Posted by John D on Programmers See other posts from Programmers or by John D
Published on 2012-07-01T16:38:33Z Indexed on 2012/07/01 21:24 UTC
Read the original article Hit count: 235

I have been examining the code base we use in work and I am worried about the size the packages have grown to. The actual code is modular, procedures have been broken down into small functional (and testable) parts. The issue I see is that we have 100 procedures in a single package - almost an entire domain model.

I had thought of breaking these packages down - to create sub domains that are centered around the procedure relationships to other objects. Group a bunch of procedures that have 80% of their relationships to three tables etc. The end result would be a lot more packages, but the packages would be smaller and I feel the entire code base would be more readable - when procedures cross between two domain models it is less of a struggle to figure which package it belongs to.

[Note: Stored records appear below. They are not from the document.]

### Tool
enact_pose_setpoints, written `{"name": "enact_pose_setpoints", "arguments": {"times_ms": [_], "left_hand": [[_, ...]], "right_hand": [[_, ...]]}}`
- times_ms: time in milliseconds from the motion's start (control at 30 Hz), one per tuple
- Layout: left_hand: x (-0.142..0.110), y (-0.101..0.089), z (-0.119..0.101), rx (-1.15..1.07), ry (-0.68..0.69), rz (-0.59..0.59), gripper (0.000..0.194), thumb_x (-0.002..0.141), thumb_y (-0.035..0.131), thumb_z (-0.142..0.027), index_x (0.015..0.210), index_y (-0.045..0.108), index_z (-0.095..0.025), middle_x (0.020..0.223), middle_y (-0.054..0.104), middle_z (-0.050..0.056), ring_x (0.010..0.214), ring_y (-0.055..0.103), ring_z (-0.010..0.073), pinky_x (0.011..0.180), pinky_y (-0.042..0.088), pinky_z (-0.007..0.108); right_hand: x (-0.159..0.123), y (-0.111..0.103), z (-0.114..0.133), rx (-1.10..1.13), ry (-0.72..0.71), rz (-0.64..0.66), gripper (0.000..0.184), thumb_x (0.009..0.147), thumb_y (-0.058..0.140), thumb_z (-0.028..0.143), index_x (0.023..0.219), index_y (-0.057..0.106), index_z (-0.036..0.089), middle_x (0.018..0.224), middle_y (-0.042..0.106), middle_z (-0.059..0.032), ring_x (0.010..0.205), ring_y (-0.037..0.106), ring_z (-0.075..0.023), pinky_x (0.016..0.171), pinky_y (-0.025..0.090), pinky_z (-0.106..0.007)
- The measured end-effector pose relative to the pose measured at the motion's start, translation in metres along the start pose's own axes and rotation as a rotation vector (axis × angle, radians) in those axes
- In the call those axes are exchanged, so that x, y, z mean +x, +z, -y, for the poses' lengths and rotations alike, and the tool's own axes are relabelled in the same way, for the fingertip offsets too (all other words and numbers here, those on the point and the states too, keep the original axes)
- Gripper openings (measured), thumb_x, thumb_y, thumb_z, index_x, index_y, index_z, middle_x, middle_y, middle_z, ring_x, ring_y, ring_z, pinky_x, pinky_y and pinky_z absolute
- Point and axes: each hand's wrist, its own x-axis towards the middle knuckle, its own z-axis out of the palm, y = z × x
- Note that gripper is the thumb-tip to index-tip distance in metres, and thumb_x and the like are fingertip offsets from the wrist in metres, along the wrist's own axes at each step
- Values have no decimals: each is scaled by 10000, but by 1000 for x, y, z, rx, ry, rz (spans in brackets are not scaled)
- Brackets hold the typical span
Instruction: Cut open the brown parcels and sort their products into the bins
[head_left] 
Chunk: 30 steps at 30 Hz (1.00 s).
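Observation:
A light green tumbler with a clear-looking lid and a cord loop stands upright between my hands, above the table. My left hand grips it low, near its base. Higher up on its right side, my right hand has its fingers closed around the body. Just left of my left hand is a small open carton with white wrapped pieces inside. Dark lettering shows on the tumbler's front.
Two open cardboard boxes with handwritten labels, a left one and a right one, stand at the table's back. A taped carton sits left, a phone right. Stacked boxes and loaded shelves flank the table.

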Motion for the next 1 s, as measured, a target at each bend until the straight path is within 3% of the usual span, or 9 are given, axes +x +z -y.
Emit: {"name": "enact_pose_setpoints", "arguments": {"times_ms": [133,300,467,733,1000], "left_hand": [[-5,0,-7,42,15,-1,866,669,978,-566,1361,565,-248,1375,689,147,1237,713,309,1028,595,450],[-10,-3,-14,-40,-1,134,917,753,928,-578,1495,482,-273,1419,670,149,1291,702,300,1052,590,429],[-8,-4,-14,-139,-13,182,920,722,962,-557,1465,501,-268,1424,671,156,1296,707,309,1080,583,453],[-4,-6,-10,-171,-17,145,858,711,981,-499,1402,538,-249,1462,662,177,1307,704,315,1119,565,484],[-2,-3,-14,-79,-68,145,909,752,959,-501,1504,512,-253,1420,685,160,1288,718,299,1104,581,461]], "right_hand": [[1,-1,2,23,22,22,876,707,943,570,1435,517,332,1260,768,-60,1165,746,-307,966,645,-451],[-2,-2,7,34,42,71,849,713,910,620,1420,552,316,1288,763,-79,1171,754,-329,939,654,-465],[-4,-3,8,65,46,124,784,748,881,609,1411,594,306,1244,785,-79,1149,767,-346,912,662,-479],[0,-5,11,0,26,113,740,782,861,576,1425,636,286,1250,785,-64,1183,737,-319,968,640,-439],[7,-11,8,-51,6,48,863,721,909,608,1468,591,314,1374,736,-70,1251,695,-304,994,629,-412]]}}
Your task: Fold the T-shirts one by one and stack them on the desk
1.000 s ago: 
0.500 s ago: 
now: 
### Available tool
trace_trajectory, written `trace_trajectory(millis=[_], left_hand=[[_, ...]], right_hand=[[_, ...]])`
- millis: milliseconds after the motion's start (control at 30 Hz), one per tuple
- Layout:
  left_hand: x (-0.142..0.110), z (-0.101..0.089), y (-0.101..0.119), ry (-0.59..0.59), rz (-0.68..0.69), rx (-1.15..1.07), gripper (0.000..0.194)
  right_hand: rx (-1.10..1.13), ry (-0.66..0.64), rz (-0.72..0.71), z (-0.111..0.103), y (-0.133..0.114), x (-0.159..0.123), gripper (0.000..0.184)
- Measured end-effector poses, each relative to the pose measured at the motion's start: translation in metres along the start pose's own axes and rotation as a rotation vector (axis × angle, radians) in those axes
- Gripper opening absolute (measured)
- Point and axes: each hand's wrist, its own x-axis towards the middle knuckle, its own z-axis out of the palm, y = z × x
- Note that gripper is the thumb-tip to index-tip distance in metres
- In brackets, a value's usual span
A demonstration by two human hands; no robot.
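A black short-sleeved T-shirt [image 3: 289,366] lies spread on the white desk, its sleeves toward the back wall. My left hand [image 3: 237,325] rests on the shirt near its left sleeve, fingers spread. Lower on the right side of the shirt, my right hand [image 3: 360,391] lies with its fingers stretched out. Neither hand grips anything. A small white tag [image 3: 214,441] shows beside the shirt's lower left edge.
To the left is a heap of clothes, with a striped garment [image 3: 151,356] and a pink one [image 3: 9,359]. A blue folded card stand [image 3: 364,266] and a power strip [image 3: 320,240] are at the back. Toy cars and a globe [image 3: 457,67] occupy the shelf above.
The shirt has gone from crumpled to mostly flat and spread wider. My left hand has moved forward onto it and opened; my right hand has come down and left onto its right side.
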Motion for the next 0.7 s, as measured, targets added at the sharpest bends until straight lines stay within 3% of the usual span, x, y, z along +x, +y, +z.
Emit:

The problem I now have is what the actual benefit of all this would really be. I looked at the general advantages of modularity:

1. Re-usability
2. Asynchronous Development 
3. Maintainability

Yet when I consider our latest development, the procedures within the packages are already reusable. At this advanced stage we rarely require asynchronous development - and when it is required we simply ladder the stories across iterations.

So I guess my question is if people know of reasons why you would break down classes rather than just the methods inside of classes? Right now I do believe there is an issue with these mega packages forming but the only benefit I can really pin down to break them down is readability - something that experience gained from working with them would solve.